Collected data
-- -- --

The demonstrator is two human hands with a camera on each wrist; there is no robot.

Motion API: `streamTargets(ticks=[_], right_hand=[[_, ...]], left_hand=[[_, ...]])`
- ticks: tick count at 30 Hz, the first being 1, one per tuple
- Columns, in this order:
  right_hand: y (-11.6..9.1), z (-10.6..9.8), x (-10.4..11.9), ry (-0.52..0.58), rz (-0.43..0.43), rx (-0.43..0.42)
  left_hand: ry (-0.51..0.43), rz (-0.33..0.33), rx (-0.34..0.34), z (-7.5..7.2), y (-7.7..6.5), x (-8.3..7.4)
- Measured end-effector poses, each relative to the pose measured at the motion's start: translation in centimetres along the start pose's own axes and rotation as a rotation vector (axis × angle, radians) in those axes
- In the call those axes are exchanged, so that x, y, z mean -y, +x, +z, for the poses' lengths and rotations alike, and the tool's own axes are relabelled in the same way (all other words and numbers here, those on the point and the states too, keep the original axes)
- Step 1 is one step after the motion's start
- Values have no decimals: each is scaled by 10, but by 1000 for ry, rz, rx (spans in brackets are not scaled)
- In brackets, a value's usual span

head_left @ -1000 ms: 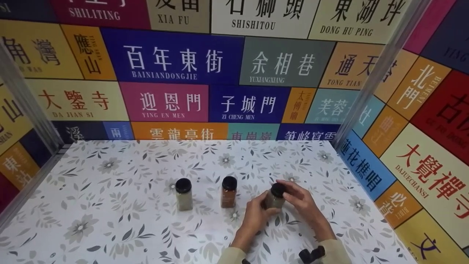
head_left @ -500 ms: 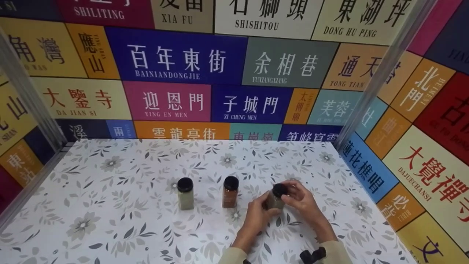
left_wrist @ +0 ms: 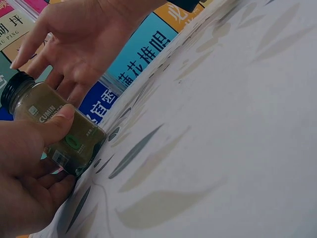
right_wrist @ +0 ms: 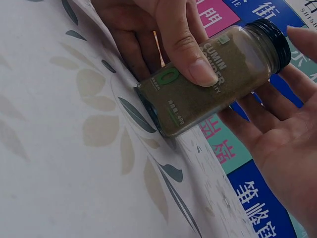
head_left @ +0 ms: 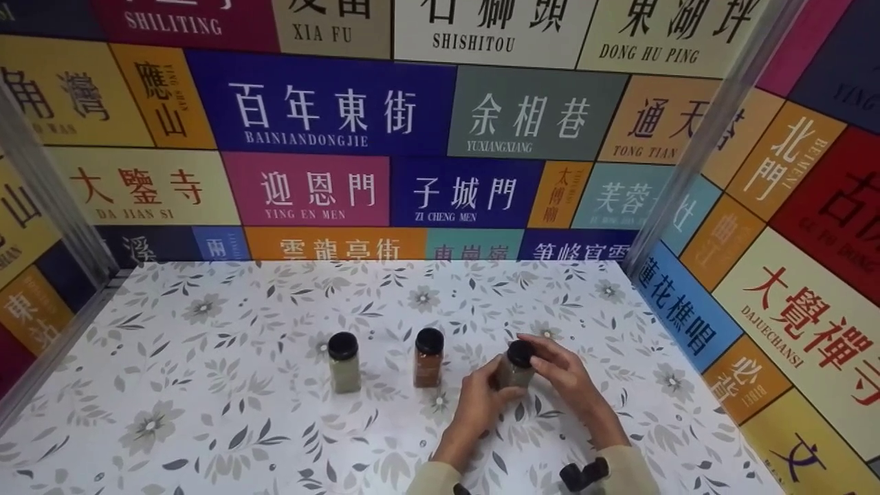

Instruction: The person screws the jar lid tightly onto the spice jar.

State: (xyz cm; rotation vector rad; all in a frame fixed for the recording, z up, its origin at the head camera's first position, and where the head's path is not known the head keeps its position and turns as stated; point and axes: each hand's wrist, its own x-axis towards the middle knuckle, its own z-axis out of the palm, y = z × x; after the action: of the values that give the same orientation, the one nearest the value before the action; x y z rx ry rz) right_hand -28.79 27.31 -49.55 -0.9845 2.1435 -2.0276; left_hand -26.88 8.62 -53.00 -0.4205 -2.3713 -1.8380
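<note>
In the head view my left hand (head_left: pixel 478 399) grips a square glass jar of cumin powder (head_left: pixel 515 375) low around its body, its thumb across the label in the right wrist view. The jar stands on the table with its black lid (right_wrist: pixel 270 45) on. My right hand (head_left: pixel 567 378) is spread around the lid, fingers behind the jar's neck and lid. A small gap shows between its thumb and the lid in the right wrist view. To the left stand a jar of reddish-brown powder (head_left: pixel 427 368) and a jar of pale green powder (head_left: pixel 345 375), both with black lids.
A white cloth with grey leaves and flowers covers the table (head_left: pixel 240 330). Panels of coloured signs (head_left: pixel 323 103) rise behind it and at both sides. Metal posts (head_left: pixel 694 165) stand at the back corners. A black device (head_left: pixel 584 474) sits by the right sleeve.
My right fingers draw around the lid toward the right, then reach forward past it again. The left hand keeps its hold, and the other jars stay put. The head view shifts slightly.
</note>
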Motion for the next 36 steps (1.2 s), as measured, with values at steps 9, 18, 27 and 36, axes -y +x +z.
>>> streamTargets(ticks=[9, 18, 27, 36], right_hand=[[0, 3, -3, -34, 7, -81], [-1, 5, 0, -48, 201, -156], [-1, 2, 1, -53, 84, -49], [-1, 2, 0, -85, 85, -85]], left_hand=[[11, 5, -10, 2, -1, 0], [25, 1, -2, 0, -2, 0], [19, -7, 8, 0, -1, -1], [6, 4, 1, 1, 0, -1]])
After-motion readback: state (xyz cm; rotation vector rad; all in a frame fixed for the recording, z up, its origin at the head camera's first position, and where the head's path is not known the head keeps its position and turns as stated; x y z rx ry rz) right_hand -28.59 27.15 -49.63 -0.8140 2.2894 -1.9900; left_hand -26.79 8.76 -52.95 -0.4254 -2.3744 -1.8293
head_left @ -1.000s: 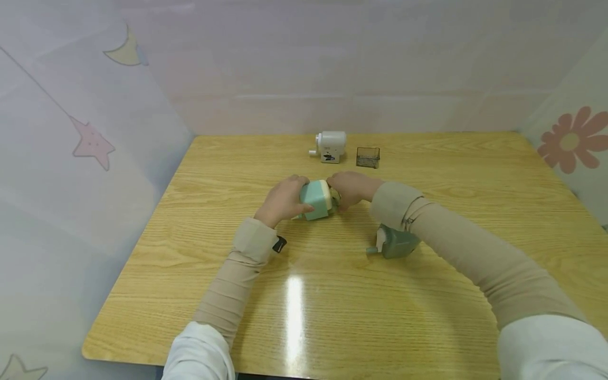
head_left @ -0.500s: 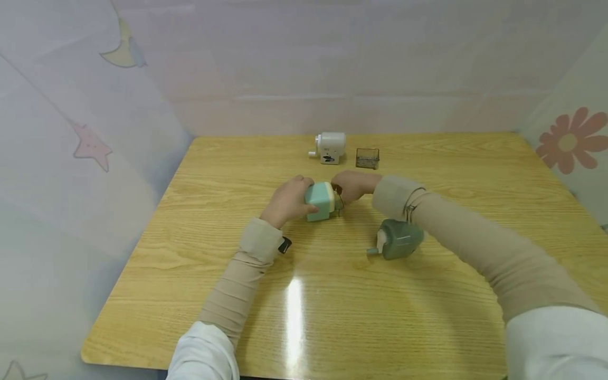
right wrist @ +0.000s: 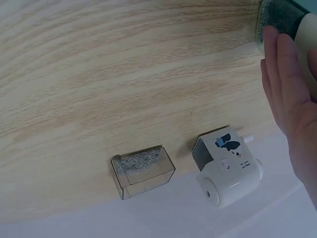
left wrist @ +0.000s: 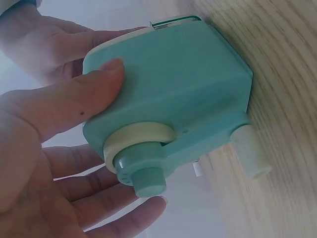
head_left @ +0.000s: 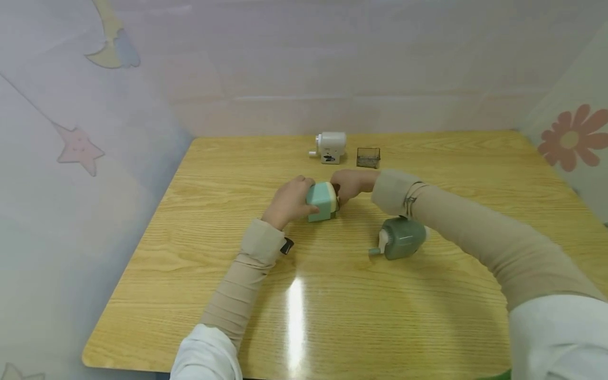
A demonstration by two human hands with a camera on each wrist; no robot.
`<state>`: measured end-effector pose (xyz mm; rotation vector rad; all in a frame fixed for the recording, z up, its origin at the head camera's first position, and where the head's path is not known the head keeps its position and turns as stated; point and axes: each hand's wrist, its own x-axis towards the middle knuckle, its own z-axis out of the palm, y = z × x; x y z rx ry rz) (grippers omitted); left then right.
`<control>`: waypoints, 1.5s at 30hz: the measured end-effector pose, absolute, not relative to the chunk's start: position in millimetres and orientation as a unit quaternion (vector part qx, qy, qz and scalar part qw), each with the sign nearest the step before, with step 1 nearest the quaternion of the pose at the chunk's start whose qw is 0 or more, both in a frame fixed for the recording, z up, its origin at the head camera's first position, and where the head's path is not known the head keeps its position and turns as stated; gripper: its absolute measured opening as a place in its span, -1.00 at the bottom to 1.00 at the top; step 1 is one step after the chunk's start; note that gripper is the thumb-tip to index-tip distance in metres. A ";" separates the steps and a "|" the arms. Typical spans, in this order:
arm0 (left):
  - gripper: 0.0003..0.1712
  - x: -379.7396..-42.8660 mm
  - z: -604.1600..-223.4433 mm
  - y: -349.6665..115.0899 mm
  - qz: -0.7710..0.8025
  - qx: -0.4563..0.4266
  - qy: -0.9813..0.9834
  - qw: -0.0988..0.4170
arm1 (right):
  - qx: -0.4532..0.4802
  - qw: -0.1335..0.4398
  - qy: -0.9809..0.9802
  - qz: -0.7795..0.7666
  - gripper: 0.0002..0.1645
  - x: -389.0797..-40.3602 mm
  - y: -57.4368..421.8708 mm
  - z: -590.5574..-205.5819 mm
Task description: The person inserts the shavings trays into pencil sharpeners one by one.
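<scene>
My left hand (head_left: pixel 287 203) grips a mint-green crank pencil sharpener (head_left: pixel 319 202), its thumb lying across the body in the left wrist view. The sharpener's crank (left wrist: pixel 198 141) is on the side towards the left palm. At the opposite, cream-coloured end, my right hand (head_left: pixel 350 184) touches the sharpener with straight fingers. Beside those fingertips, the right wrist view shows a clear drawer (right wrist: pixel 278 22) with dark shavings in it, at the sharpener's end. The right thumb is mostly hidden, and so is how far the drawer sticks out.
A dark green crank sharpener (head_left: pixel 404 238) lies below the right forearm. Farther back on the wooden table (head_left: pixel 228 211) are a white sharpener (head_left: pixel 331 146) and a separate clear drawer (head_left: pixel 368 157) with shavings. A wall hanging (head_left: pixel 266 63) stands behind the table.
Both hands and the mint-green sharpener have shifted slightly right. The drawer end that showed below my right hand half a second ago now shows less beyond the cream face.
</scene>
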<state>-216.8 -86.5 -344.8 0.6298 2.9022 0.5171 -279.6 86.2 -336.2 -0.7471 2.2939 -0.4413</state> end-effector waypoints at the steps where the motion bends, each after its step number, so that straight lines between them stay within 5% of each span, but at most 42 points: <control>1: -0.25 -216.7 -344.8 -86.4 0.171 0.209 0.961 0.063 | -0.286 0.338 0.880 -0.172 -0.68 -279.6 85.9 -336.0; 11: -0.26 -217.3 -344.4 -85.2 0.162 0.208 0.963 0.062 | -0.255 0.363 0.870 -0.216 -0.63 -281.3 81.9 -334.3; 30: -0.25 -217.8 -345.4 -87.7 0.152 0.212 0.963 0.062 | -0.203 0.398 0.851 -0.275 -0.25 -275.0 71.8 -333.5; 45: -0.21 -230.9 -342.9 -100.3 0.172 0.227 0.953 0.100 | -0.254 0.358 0.890 -0.123 -0.49 -278.4 84.1 -308.6</control>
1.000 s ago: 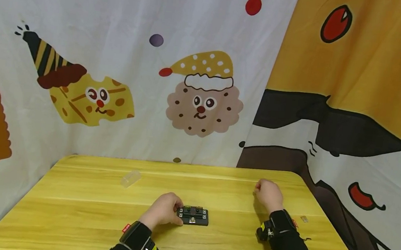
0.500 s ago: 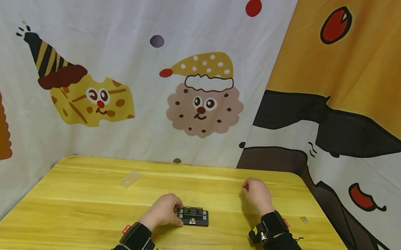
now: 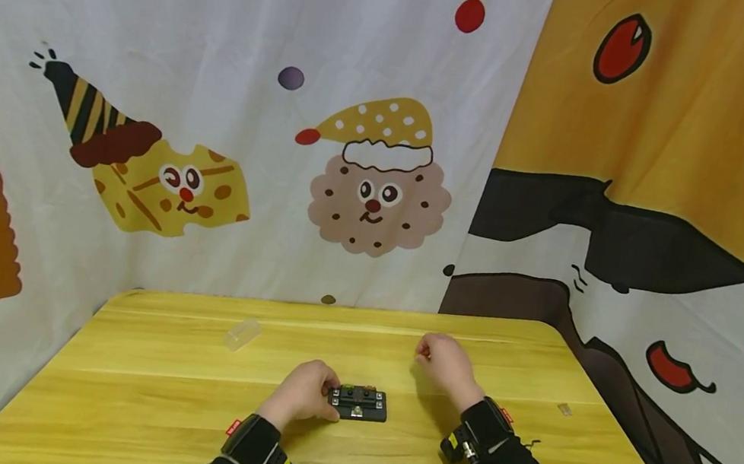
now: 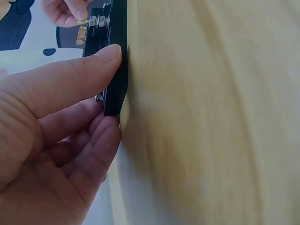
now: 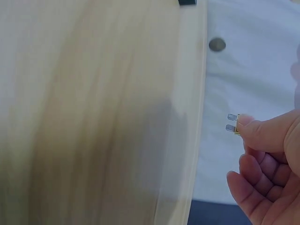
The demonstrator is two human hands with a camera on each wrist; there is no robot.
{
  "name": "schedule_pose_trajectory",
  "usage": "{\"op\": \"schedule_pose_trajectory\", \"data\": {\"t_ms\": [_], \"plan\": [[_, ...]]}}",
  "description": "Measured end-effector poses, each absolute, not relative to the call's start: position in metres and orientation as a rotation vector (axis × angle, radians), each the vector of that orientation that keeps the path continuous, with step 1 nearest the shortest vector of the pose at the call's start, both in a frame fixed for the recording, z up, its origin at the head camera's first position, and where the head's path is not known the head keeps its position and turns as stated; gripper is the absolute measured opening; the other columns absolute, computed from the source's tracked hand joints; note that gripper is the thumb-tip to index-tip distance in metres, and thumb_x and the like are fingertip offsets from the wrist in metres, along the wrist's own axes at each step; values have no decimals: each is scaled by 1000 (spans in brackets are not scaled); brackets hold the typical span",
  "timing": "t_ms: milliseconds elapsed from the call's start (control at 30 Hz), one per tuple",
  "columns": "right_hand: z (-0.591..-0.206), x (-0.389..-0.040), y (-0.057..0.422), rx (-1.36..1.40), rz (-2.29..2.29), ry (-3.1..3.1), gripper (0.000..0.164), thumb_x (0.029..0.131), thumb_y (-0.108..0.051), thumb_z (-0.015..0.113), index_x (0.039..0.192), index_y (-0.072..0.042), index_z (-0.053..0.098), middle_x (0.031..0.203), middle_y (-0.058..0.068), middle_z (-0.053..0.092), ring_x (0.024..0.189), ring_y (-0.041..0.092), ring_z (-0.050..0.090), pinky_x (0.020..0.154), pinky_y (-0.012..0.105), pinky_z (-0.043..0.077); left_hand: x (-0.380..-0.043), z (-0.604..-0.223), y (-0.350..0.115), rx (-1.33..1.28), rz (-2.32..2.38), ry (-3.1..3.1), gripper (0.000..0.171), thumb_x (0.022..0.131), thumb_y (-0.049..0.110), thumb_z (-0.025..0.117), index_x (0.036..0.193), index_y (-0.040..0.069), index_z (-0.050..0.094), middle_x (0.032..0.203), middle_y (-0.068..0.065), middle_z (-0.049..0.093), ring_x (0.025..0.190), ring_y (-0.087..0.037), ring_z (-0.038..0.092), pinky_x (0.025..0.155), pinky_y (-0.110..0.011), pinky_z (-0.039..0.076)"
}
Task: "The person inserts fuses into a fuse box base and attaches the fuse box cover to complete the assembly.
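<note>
A black fuse block (image 3: 359, 407) with metal screw terminals lies on the table. My left hand (image 3: 302, 394) grips its left end, thumb on the upper side and fingertips at the edge, as the left wrist view shows. An orange blade fuse (image 4: 81, 35) sits on the block there. To the block's upper right, raised over the table, my right hand (image 3: 446, 364) pinches a small yellow blade fuse (image 5: 237, 124) between thumb and finger. Its two metal prongs point away from the fingertips, apart from the block. Most of its yellow body is hidden by the thumb.
A clear plastic case (image 3: 242, 334) lies at the table's back left. On the right are a small flat clear piece (image 3: 564, 409) and a thin dark bit (image 3: 532, 443) beside the right sleeve. A printed curtain (image 3: 367, 277) hangs behind the wooden table (image 3: 154, 391).
My right hand has moved left across the table, nearer to the fuse block, with the yellow blade fuse. The left hand and the block have stayed put.
</note>
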State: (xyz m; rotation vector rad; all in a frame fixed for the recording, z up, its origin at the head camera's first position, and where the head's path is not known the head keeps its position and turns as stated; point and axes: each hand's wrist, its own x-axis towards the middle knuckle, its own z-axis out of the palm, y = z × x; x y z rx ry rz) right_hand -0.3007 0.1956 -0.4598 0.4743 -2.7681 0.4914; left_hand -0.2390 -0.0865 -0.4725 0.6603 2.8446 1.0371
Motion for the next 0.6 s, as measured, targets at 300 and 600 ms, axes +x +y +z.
{"op": "schedule_pose_trajectory", "data": {"t_ms": [300, 600], "plan": [[-459, -291, 169, 617, 527, -2733, 20, 83, -11, 80, 78, -17, 62, 76, -7, 56, 72, 11, 54, 67, 31, 47, -238, -472, -87, 654, 1048, 2838, 42, 67, 15, 93, 101, 2, 73, 87, -3, 58, 76, -16, 51, 72, -37, 47], [-454, -275, 147, 807, 553, -2640, 19, 84, -13, 79, 81, -19, 62, 79, -10, 56, 76, 10, 54, 70, 30, 47, -239, -472, -87, 676, 1025, 2862, 41, 65, 16, 94, 97, 2, 73, 84, -1, 57, 75, -15, 51, 71, -35, 46]]}}
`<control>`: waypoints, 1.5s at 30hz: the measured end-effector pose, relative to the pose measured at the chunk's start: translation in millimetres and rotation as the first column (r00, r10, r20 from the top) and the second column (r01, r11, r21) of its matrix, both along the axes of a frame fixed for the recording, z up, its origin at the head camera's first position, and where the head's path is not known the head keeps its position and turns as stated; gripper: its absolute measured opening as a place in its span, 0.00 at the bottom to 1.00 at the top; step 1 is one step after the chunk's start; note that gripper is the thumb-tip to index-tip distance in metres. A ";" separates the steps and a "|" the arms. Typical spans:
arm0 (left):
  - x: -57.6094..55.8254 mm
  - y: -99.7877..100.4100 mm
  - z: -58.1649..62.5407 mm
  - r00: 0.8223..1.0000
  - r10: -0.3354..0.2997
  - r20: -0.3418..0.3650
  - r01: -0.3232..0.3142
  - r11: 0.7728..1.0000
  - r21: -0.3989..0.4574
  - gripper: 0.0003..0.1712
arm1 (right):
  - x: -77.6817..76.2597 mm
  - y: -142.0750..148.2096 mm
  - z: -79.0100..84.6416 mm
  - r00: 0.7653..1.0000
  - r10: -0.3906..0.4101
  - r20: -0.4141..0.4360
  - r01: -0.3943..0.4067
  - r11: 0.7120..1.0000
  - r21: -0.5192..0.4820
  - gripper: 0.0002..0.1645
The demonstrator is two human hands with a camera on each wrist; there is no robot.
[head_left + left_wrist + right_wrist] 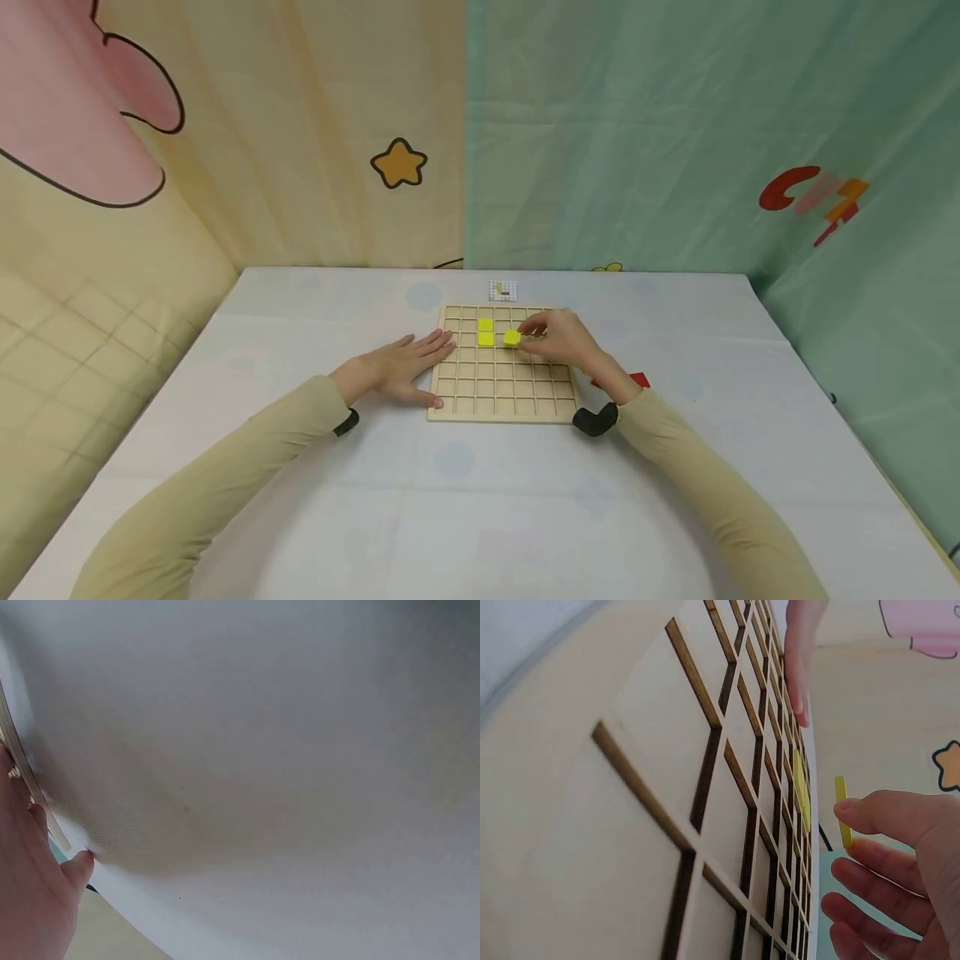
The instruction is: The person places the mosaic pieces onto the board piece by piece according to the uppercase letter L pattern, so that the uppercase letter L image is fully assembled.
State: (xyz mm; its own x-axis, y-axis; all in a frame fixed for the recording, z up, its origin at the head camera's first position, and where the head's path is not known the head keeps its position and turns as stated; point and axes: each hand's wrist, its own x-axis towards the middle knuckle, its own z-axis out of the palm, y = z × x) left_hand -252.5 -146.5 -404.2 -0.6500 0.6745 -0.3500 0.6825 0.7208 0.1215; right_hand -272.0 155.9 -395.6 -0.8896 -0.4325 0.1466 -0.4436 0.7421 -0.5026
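Note:
A wooden grid board [480, 408] with raised square cells lies on the table. Two yellow square tiles [486, 332] sit one behind the other in its cells, left of the middle. My right hand [558, 339] pinches a third yellow tile [512, 338] between thumb and forefinger, just right of those two. In the right wrist view that tile [843, 812] is seen edge-on, held above the board, the other fingers loosely bent. My left hand [405, 367] lies with spread fingers at the board's left edge, fingertips on its rim; the left wrist view catches part of this hand [37, 877].
A small card [502, 290] printed with a coloured grid lies behind the board. Red pieces [640, 380] lie right of the board, partly hidden by the right wrist. The white-covered table [450, 517] meets patterned curtains [600, 167] at the back and sides.

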 end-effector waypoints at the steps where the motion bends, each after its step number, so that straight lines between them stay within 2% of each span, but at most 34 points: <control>1: -0.2 0.2 0.3 1.000 -0.001 -0.003 0.001 1.000 0.001 0.59 | 0.0 -1.9 0.0 1.000 0.007 -0.006 -0.007 1.000 0.001 0.16; 12: -2.4 4.6 4.1 1.000 -0.013 -0.004 0.013 1.000 -0.021 0.60 | -1.4 -18.9 -4.7 0.997 0.063 0.036 -0.064 0.998 0.025 0.16; 19: -3.2 4.0 3.9 1.000 -0.010 0.007 0.010 1.000 -0.022 0.61 | 0.1 -25.3 -8.4 0.993 0.114 0.000 -0.114 0.993 0.042 0.16; 26: -4.2 3.7 2.9 1.000 -0.020 -0.002 0.020 1.000 -0.011 0.61 | 1.2 -31.6 -6.8 0.997 0.078 0.023 -0.080 0.993 0.087 0.16; 37: -2.5 5.0 2.9 1.000 -0.012 0.018 0.012 1.000 -0.010 0.60 | -0.4 -33.2 -11.6 0.996 0.078 0.047 -0.081 0.994 0.079 0.16; 45: -3.3 3.6 3.3 1.000 -0.013 -0.002 0.013 1.000 -0.017 0.60 | -1.4 -35.0 -10.6 0.994 0.106 0.035 -0.108 0.992 0.068 0.16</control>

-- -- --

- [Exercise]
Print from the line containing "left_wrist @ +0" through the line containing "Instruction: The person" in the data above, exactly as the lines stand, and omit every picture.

- [Response to this task]
left_wrist @ +0 ms: 
right_wrist @ +0 ms: 
head_left @ +0 ms: 

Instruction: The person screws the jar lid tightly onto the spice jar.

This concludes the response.